All that passing laws against sin did was produce more lawbreakers. But sin didn't, and doesn't, have a chance in competition with the aggressive forgiveness we call grace. When it's sin versus grace, grace wins hands down. All sin can do is threaten us with death, and that's the end of it. Grace, because God is putting everything together again through the Messiah, invites us into life—a life that goes on and on and on, world without end.
Romans 5:20 (MSG)
You often hear of people with vices "falling off the wagon" meaning they return back to their vice (such as alcohol) after giving it up for a time. So does "falling off the grace wagon" even make sense? I mean, grace is certainly not a vice. Follow me here and let's see if we can make a case for this.
There have been times in my life that I have given up on the grace of God. That sounds harsh for someone who loves the Lord and in all honesty, it is harsh. It's plain ridiculous too. When I say I "gave up" what I mean is, I simply gave it no thought. I took it for granted. I acted as though it didn't even exist. I called Him a liar by acting and talking as though I had no hope. I would rant and rave, cry and question, worry and give up. I would wallow in the thoughts of past sins that I had already repented for. I would assume that He couldn't use me in a mighty way...because of my past. Pile current sins on top of that and you can imagine what a mess I have been.

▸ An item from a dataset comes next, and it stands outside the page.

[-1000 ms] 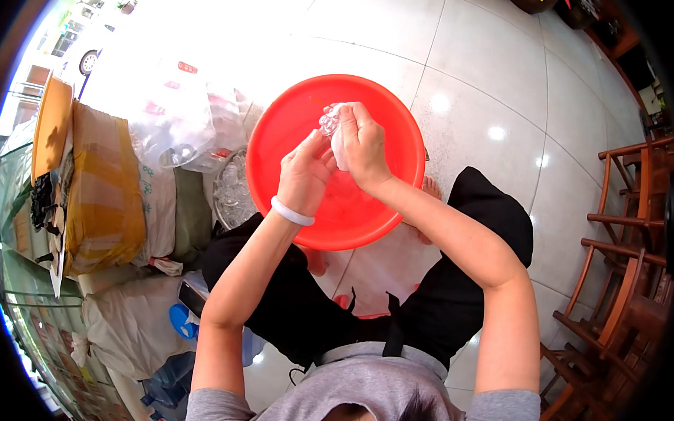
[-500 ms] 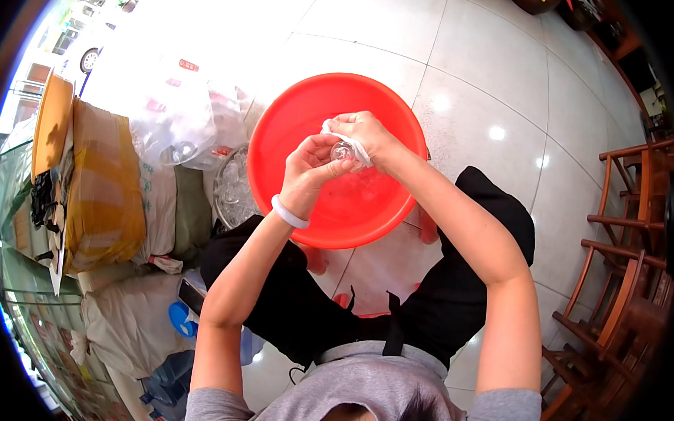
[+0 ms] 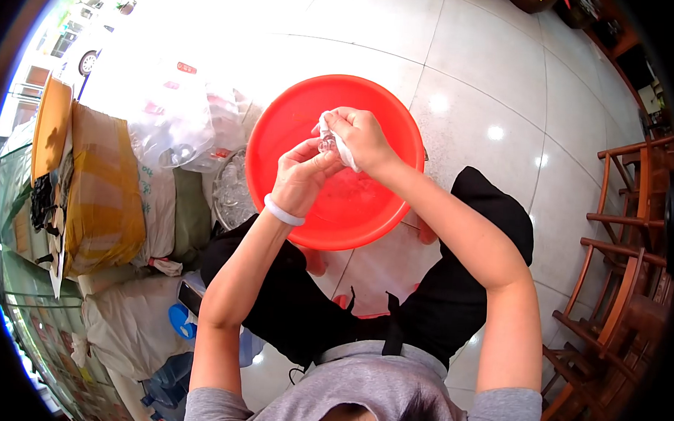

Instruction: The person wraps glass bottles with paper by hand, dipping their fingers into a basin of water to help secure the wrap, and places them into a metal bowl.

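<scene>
Both hands are above a wide red basin [image 3: 278, 201] that stands on the floor between my legs. My left hand [image 3: 303, 174], with a white band at its wrist, is closed on a small clear glass piece [image 3: 327, 144], whose full shape is partly hidden by fingers. A white cloth [image 3: 344, 150] is bunched in my right hand [image 3: 360, 135], its fingers closed and pressing it against the glass piece. Some shallow liquid seems to lie in the basin's bottom.
Left of the basin, a metal bowl [image 3: 222, 206] holds several clear glass pieces, with clear plastic bags [image 3: 173, 127] behind it. A taped carton [image 3: 104, 187] stands farther left. Wooden chairs [image 3: 616, 294] line the right side, on pale floor tiles [image 3: 490, 90].
The glass piece has turned between my hands and shows less of its round face. My right hand and the cloth have shifted slightly left, wrapping more around it.
</scene>
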A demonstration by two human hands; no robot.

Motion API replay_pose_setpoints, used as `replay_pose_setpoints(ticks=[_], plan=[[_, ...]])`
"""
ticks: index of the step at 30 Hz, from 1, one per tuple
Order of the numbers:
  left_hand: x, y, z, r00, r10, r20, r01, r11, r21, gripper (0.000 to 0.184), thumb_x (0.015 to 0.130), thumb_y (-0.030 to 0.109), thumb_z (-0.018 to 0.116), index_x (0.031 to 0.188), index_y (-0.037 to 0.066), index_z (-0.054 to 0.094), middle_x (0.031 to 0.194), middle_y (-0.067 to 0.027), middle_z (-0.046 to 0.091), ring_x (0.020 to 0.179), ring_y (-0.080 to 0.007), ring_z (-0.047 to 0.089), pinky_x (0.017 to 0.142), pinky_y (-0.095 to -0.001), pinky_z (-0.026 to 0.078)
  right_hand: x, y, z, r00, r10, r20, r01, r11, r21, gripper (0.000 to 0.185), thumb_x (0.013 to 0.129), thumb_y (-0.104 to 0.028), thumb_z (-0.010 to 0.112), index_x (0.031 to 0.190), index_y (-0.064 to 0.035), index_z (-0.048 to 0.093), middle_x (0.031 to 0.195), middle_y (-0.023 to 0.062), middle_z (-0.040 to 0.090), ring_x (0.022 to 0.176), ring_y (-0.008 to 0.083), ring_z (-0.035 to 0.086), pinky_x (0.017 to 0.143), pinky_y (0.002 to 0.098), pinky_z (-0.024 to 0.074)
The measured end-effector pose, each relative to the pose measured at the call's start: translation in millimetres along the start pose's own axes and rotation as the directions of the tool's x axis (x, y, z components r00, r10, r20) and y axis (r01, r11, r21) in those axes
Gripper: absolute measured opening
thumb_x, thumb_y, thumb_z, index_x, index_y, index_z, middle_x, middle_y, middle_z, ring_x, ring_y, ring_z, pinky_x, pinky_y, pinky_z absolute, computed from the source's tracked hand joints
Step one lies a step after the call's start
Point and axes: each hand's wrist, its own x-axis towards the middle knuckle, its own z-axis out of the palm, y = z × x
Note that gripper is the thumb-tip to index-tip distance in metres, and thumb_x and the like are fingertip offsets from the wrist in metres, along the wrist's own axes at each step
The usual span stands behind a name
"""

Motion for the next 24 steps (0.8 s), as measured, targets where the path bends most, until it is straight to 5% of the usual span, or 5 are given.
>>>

I love what Romans 5:20 in The Message says about the "aggressive forgiveness we call grace". Sin crouches at our door, ready to pounce on us. It calls to us. Seduces us from behind a shroud of temporary gratification. Faithlessness is certainly sin too. Hopelessness is sin. A lack of trust in the Lord...is sin. Those sins come in more like a tsunami. Overwhelming us. Sweeping us out to sea. Drowning us in a wave polluted with hurtful debris. Isolating us from our source of life. In both cases, those sins (vices) are all aggressive in seeking us out as their prey/victims. Yet Romans 5:20 is telling us that God's grace is even more aggressive. It wins out every time. It goes beyond the farthest reaching points of our sin. Sin offers us death. Grace offers us life through the Blood of Jesus Christ.

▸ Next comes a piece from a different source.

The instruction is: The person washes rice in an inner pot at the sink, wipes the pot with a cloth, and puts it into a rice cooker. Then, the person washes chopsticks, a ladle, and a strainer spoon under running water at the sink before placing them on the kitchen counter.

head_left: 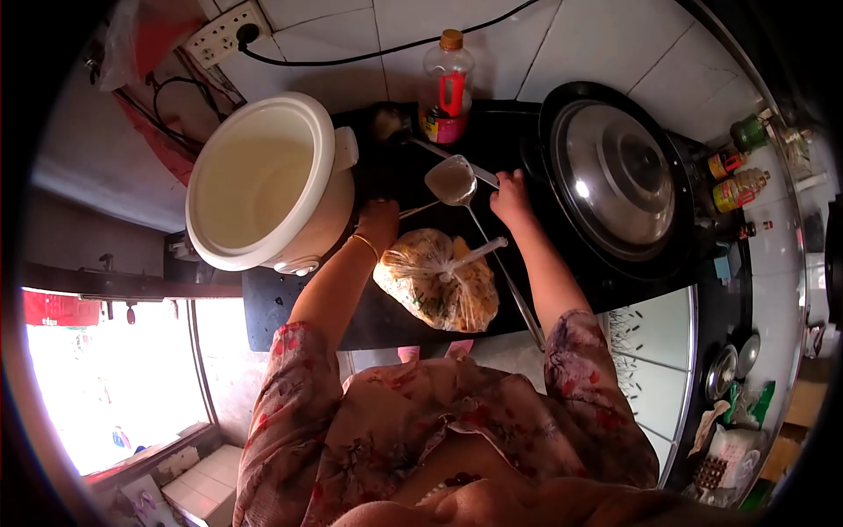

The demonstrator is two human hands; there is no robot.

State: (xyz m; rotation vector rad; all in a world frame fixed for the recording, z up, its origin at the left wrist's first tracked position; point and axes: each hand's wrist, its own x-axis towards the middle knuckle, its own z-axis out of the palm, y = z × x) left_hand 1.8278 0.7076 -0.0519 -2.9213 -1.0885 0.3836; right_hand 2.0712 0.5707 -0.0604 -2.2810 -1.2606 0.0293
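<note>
Over the black tabletop (268, 307), utensils in hand: left hand (378, 221) grasps thin pale sticks (419, 210), right hand (510, 198) grips a silvery metal handle (485, 176); lifting wants steadiness.

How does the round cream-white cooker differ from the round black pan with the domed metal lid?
The cooker stands open, showing its pale inside; the pan is covered by its domed lid. The cooker is pale outside too, whereas the pan is black. Both have round rims.

Power strip (221, 39) upper left — bottles (740, 191) far right — bright opening (118, 386) lower left.
</note>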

This is certainly not a grace that should be taken lightly. No, taking it for granted is spitting in the face of Jesus. How precious is the grace that was made possible through the Blood of Jesus. Kay Arthur, in one of her teachings in the Anointed, Transformed and Redeemed bible study, talks about how grace is previous. Before the days of the Earth. Before you and me, God determined that He would send His only Son as the blood sacrifice for my sins. For your sins. For our children's sins when they are 10...17...34...even 80. Yes, before the days of the Earth, He was already showing incredible grace by preparing a way for us to be reconciled with Him. He knew Adam and Eve would fall to sin. He knew I would become rebellious, foul-mouthed, cold-hearted, angry, a gossiper, addicted to prescription drugs and alcohol and lustful. Nothing I did, nothing you've done, surprised him. He was ready and waiting for us. He had already started extending grace to us before we ever breathed our first breath.
Grace is not something you can cover in a blog. It's so deep...so wide. I dare not attempt to try and say all that is in my heart towards God's grace. Our pastor has been teaching on grace and it has been wonderful for me. We can never fool ourselves into thinking that we have a complete grasp on something as large as God's grace. Hearing the messages and reading more about it in the Word has heightened my awareness of it. I'm just so thankful that 11 years ago, I came face-to-face with His grace as He reached down and took my hand, pulling me from the pit I had been living in. I'm thankful that today, He takes my hand over and over again and pulls me out of the tsunamis of life. Yes, I have fallen off the grace wagon. I have taken back up my love of His grace. I live in it. I walk in it. I breathe it. I enjoy it. Tell me, have you fallen off the grace wagon or are you still holding out for "something better"?